Hominin dijelaskan di koran sebagai "Acheulean," yang berarti mereka memproduksi alat-alat batu - khususnya, kapak tangan yang sebelumnya dihubungkan dengan para arkeolog. H. erectus. Dari sudut pandang Shipton, buruknya kualitas alat-alat ini menunjukkan bahwa pembuatnya - yang menurutnya adalah H. erectus - tidak cenderung maju secara teknologi.
"Untuk membuat alat batu mereka, mereka akan menggunakan batu apa pun yang mereka temukan tergeletak di sekitar kamp mereka, yang sebagian besar berkualitas relatif rendah dengan apa yang digunakan pembuat alat batu nantinya," kata Shipton. “Di lokasi yang kami lihat ada batu besar berbatu yang berkualitas tidak jauh dari bukit kecil… Mereka tahu itu ada di sana, tetapi karena mereka memiliki cukup sumber daya yang memadai, mereka tampaknya berpikir, 'mengapa repot-repot?' ”
Sementara desain kapak tangan ini biasanya dikaitkan dengan H. erectus, kritikus berpendapat bahwa penelitian ini tidak menyajikan bukti yang cukup untuk dikatakan H. erectus membuat alat Saffaqah, apalagi mengklaim mereka malas. Ditanya apakah dia setuju dengan penilaian Shipton bahwa manusia purba malas dan apakah adil untuk menarik kesimpulan itu dari kualitas alat, profesor manusia Universitas George Washington Bernard Wood, Ph.D. memberitahu Terbalik "Tidak" dan "tidak."
Interpretasi Shipton juga bertentangan dengan kontroversial lainnya H. erectus belajar mengklaim bahwa, sebenarnya, orang-orang ini berlayar di seluruh dunia dan berbicara satu sama lain - yang sebenarnya tidak terlihat malas. Tetapi sebagian besar ilmuwan juga tidak setuju dengan hipotesis itu.
Ini pada dasarnya meninggalkan kita di mana kita mulai: Kita tahu manusia purba ini hidup antara 1,89 juta dan 143.000 tahun yang lalu, kemungkinan berselisih dengan manusia purba. Homo sapiens, dan, selama keberadaan mereka, menjadi lebih tinggi, lebih ramping, dan berotak lebih besar daripada leluhur mereka. Sisanya tetap menjadi misteri.Apakah mereka malas atau tidak siap untuk diperdebatkan, tetapi mereka sebagian besar dianggap sebagai spesies manusia purba yang hidup paling lama. Jika itu masalahnya, maka tidak penting atau tidak, mereka pasti melakukan sesuatu yang benar.
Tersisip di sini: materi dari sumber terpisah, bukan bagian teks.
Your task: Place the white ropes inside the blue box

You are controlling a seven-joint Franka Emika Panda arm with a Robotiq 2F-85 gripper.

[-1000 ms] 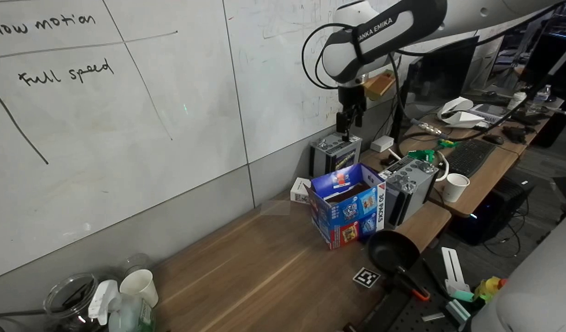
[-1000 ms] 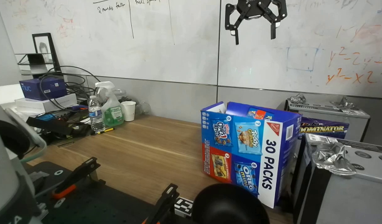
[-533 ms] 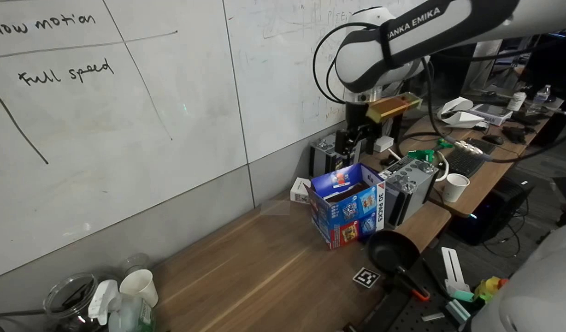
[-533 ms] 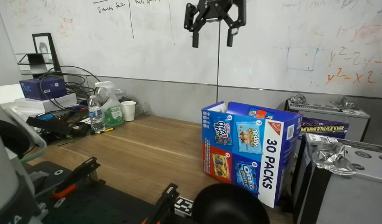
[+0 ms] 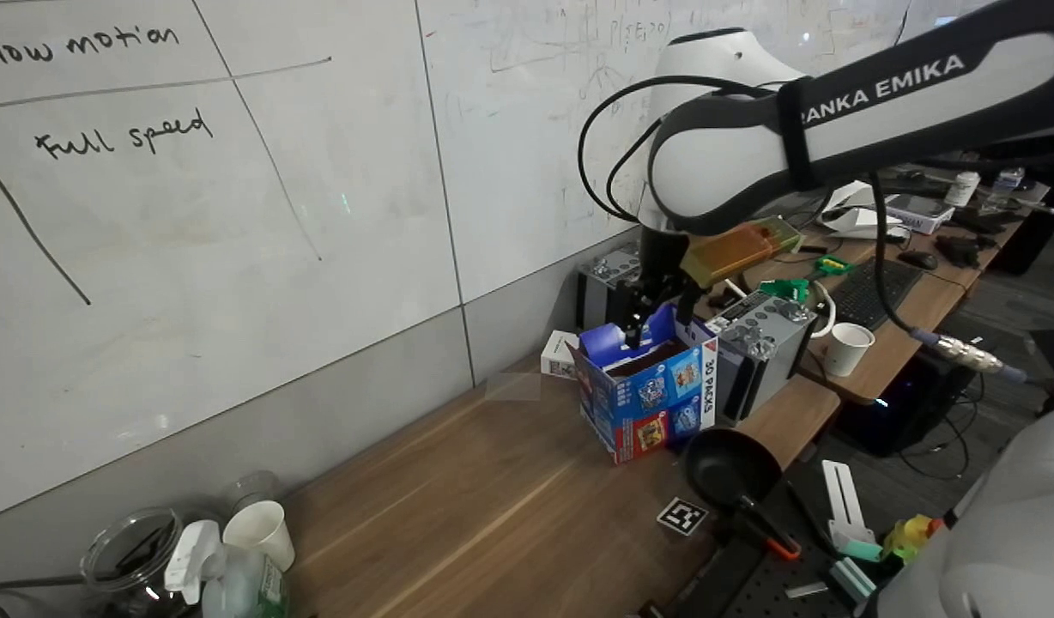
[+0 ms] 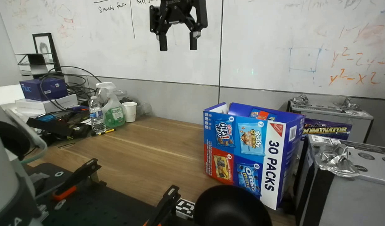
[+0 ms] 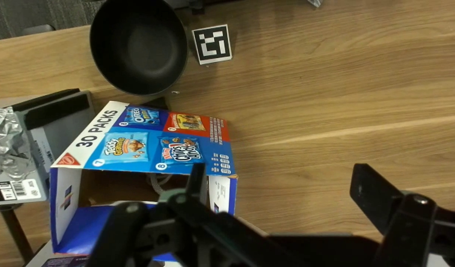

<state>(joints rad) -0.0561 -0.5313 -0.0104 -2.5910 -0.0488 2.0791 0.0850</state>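
Two fingers (image 6: 163, 43) of the gripper (image 6: 178, 45) stand spread with nothing between them, well above the wooden table (image 6: 151, 157), probably held high so that they clear the rim of the blue box (image 6: 242, 153). That box stands upright, its mouth facing up, which suits letting limp things drop in from above. Through that mouth the wrist view shows part of the white ropes (image 7: 156, 184), a pale loop against the brown inside; how many cords lie in there I cannot tell, as the walls and one finger hide the rest. Just beside the box, a grey metal case (image 6: 349, 194) may serve as a stop against sideways nudges, though whether they touch is unclear. I judge the placing all but done: parted fingers fit a gripper with nothing left to carry.
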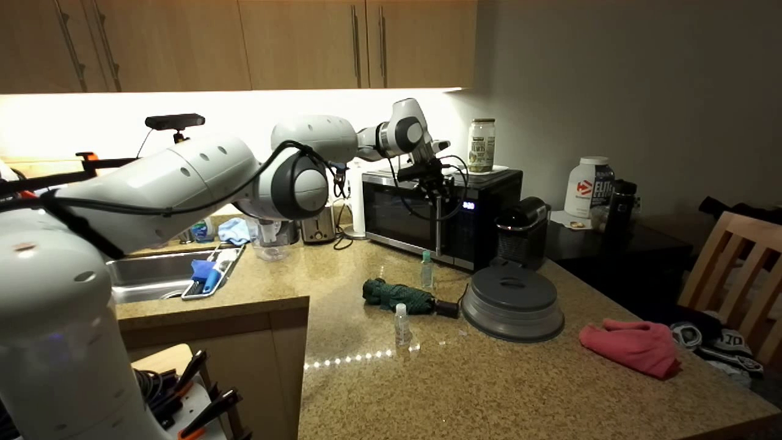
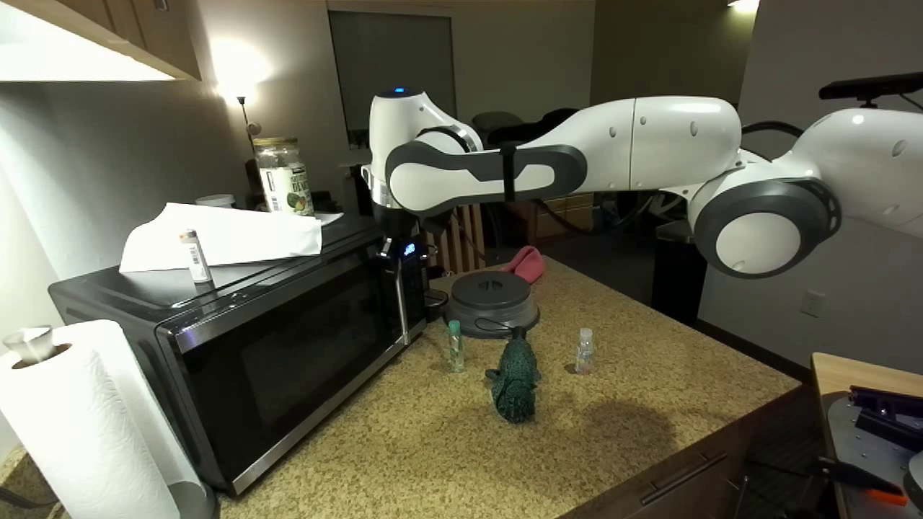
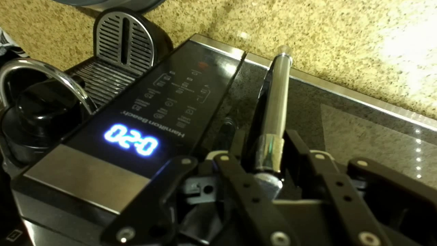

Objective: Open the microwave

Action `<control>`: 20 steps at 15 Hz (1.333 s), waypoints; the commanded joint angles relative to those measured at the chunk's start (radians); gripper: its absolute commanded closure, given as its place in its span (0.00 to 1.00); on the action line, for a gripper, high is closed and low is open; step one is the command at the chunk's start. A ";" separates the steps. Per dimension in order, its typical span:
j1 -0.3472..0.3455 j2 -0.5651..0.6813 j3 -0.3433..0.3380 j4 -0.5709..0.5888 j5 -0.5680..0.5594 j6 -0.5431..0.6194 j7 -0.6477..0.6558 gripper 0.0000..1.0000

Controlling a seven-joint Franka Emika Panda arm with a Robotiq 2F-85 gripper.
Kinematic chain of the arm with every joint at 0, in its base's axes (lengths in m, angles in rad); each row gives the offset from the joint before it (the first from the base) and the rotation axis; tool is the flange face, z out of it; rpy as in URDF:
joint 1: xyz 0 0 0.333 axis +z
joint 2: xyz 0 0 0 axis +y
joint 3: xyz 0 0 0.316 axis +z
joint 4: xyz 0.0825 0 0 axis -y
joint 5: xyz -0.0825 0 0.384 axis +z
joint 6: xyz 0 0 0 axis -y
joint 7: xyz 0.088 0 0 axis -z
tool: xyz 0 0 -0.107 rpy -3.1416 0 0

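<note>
The black microwave [image 1: 397, 214] stands at the back of the counter with its dark glass door [image 2: 288, 353] shut. Its vertical metal handle [image 3: 278, 95] is beside the control panel [image 3: 191, 89], which has a lit display. My gripper [image 3: 266, 143] is at the upper end of the handle, with one finger on each side of it. In the wrist view a dark gap shows between the left finger and the handle; the right finger is very close, and contact cannot be told. In both exterior views the gripper [image 1: 437, 186] [image 2: 404, 249] hangs at the handle's top; its fingers are small there.
A dark coffee maker [image 1: 519, 229] and a grey domed appliance [image 1: 513, 290] stand beside the microwave. A green umbrella [image 2: 515, 375] and small bottles [image 2: 456, 346] lie or stand before the door. A jar [image 2: 285, 180] and paper are on top. A paper towel roll [image 2: 72, 432] stands alongside.
</note>
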 commanded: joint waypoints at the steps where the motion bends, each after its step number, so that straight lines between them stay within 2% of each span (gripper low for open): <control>1: 0.047 0.007 0.069 0.000 0.059 -0.059 -0.001 0.87; 9: 0.054 0.005 0.063 0.000 0.048 -0.070 -0.025 0.88; 12: 0.073 0.005 0.025 0.001 0.008 -0.065 -0.012 0.85; 13: 0.080 0.007 0.014 0.001 -0.002 -0.052 -0.016 0.43; 14: 0.087 0.010 0.009 0.000 -0.007 -0.044 -0.024 0.42; 15: 0.098 0.015 -0.002 0.000 -0.021 -0.046 -0.023 0.37; 16: 0.106 0.006 0.019 -0.024 -0.064 -0.035 -0.019 0.31; 20: 0.110 0.020 0.019 -0.036 -0.119 -0.040 -0.031 0.05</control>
Mantan Direktur NSA Mengatakan Masalah Email Clinton Disebabkan oleh 'Kemalasan'
Michael Hayden telah memasuki pemilihan presiden 2016, dengan beberapa kata pilihan untuk Hillary Clinton. Pada acara TechCrunch Disrupt di New York pada hari Rabu, mantan direktur NSA dan CIA mengatakan bahwa ia akan "kehilangan rasa hormat terhadap sejumlah layanan intelijen asing" jika mereka tidak ...
Ilmu Kemalasan: Mengapa Orang-Orang Malas Ini Jauh Lebih Beradaptasi Daripada yang Anda Pikirkan
Kecuali jika Anda tinggal di hutan hujan tropis Amerika Selatan atau Tengah, sebagian besar sloth yang Anda temui adalah sloth berujung dua karena makanannya yang bervariasi. Kerabat mereka, bagaimanapun, tiga sloth berujung, memiliki diet yang sangat terbatas, hanya hidup dari Cecropia. Atau begitulah selalu dipikirkan.
Klaim Studi Kontroversial 'Kecanduan Smartphone' Mengubah Otak
Sebuah studi baru yang kontroversial mengklaim bahwa 'kecanduan smartphone' mengubah bahan kimia di otak kita, yang mengarah ke konsekuensi psikologis yang serius.